Yeovil College was one of 16 UK colleges selected by the Department for Education (DfE) last year to share of the £1.5bn further education capital transformation fund.
The college is now starting public consultation on its plans to rebuild facilities over the next four years.
College principal Mark Bolton said: “The public consultation event formally kickstarts the biggest investment in education in Yeovil and our local area in our living history. The quality and appointment of these spaces will be amazing for our community, our business environment and our future learners, creating the spaces to fulfil our high aspirations.
“The campus transformation plans will deliver a campus which reflects our approach and attitude to all that we do – only the best is good enough at Yeovil College. This is game-changing for the people of south Somerset and north and west Dorset.
“The DfE investment secures a big piece in the jigsaw for our ambitious £50m-plus campus transformation plan, which commenced in 2020 and will be completed over the next four years in a very mindful and considered way.

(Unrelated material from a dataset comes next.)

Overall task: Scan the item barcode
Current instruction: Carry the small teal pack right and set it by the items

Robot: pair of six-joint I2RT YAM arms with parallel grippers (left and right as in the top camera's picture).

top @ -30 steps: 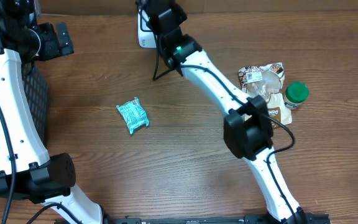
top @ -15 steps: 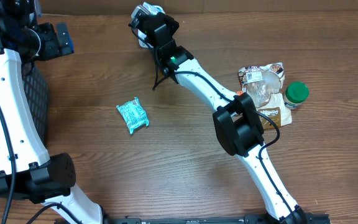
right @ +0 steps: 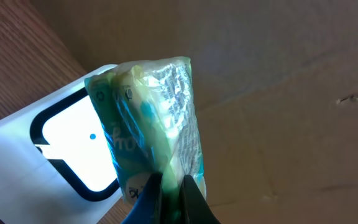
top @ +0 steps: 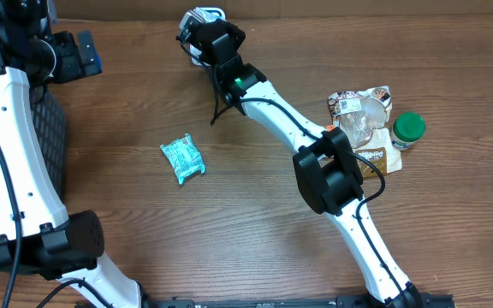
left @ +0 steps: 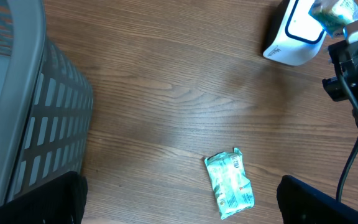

“With more than £12m worth of development already invested in our college over the past year, we are making significant progress in driving higher and technical skills needed by our local business community.”

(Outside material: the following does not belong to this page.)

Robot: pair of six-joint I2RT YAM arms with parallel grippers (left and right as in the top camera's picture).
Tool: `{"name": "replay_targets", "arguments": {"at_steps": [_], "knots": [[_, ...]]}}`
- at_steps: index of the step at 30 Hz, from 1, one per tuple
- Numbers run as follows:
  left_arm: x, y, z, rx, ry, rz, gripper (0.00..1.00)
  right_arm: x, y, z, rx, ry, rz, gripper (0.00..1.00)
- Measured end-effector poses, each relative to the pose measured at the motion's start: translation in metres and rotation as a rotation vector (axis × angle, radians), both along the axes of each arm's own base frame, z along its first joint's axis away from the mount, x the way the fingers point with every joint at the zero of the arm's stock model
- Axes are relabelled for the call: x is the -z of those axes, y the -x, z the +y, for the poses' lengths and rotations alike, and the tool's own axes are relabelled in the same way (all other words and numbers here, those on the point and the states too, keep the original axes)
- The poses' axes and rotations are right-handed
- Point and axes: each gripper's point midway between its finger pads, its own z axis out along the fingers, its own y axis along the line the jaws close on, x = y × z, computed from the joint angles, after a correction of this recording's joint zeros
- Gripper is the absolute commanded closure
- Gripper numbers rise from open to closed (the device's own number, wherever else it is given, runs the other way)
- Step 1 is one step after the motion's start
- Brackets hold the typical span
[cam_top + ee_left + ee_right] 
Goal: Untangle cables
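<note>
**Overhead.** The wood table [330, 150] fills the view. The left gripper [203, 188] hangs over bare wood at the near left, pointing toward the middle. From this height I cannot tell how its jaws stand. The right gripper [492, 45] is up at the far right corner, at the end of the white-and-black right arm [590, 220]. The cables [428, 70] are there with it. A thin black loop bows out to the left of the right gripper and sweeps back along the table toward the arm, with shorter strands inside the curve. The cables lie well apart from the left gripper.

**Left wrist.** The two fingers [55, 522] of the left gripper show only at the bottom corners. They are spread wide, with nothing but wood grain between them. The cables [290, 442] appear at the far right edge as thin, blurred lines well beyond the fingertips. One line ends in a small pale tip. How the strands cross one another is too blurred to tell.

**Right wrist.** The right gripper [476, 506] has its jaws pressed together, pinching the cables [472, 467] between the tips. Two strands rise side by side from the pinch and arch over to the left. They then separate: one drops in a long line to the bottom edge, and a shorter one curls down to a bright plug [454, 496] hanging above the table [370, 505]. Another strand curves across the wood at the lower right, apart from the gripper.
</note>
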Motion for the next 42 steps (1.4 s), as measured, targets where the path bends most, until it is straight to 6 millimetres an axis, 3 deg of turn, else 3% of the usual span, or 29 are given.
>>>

Bam Construction director Graham Kindgon said: “Our sustainability credentials for creating net zero carbon schemes in the education sector are exceptionally strong so this fantastic new development for Yeovil College is an ideal opportunity for us to work together collaboratively, creating the kind of built environment that people want to learn in for the future.
“Our experience in circularity of materials, digital construction, engineering and designing for sustainability and in passive design techniques will assist us in meeting the needs of the modern learning environment and doing so responsibly.”

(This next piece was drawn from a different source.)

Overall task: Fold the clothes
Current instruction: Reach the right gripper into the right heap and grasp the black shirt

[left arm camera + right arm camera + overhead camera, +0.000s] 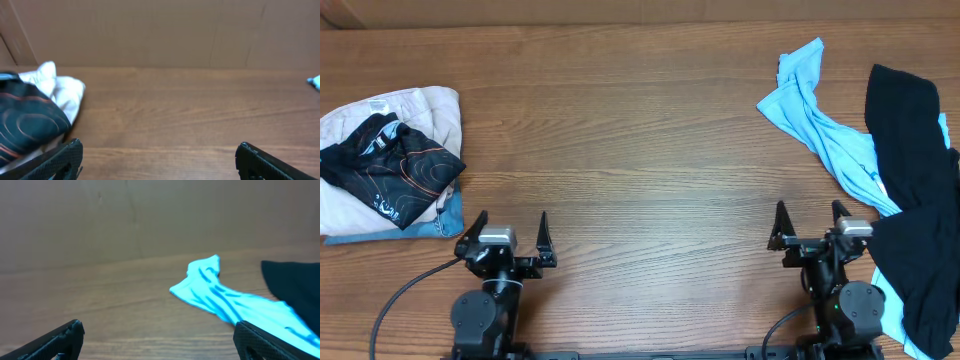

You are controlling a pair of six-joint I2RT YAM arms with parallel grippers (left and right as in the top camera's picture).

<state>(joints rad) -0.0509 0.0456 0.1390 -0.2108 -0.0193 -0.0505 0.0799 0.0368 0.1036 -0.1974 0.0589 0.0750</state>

He added: “The result will be a net zero carbon in operation campus based on the Department for Education’s sustainability principles. This means maximising natural light, using thermal mass to regulate internal temperatures, and integrating cross ventilation to give great air quality.
“Air source heat pumps will be used for heating and hot water, dimmable LED lighting supplements natural light, and reduced energy consumption measures. The buildings are designed to generate sufficient electricity throughout the year to meet their annual electrical demands.”